Retype all the data word for word.

(Supplied information Opens)

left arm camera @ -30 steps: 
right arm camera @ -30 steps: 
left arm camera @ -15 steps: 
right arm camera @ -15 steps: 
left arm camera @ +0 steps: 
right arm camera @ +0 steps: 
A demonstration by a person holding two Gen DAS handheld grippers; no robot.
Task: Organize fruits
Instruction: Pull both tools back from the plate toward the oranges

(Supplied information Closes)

### Answer space:
left arm camera @ -30 steps: 
right arm camera @ -30 steps: 
left arm camera @ -15 steps: 
right arm camera @ -15 steps: 
left arm camera @ +0 steps: 
right arm camera @ +0 steps: 
A demonstration by a person holding two Gen DAS handheld grippers; no robot.
Task: Organize fruits
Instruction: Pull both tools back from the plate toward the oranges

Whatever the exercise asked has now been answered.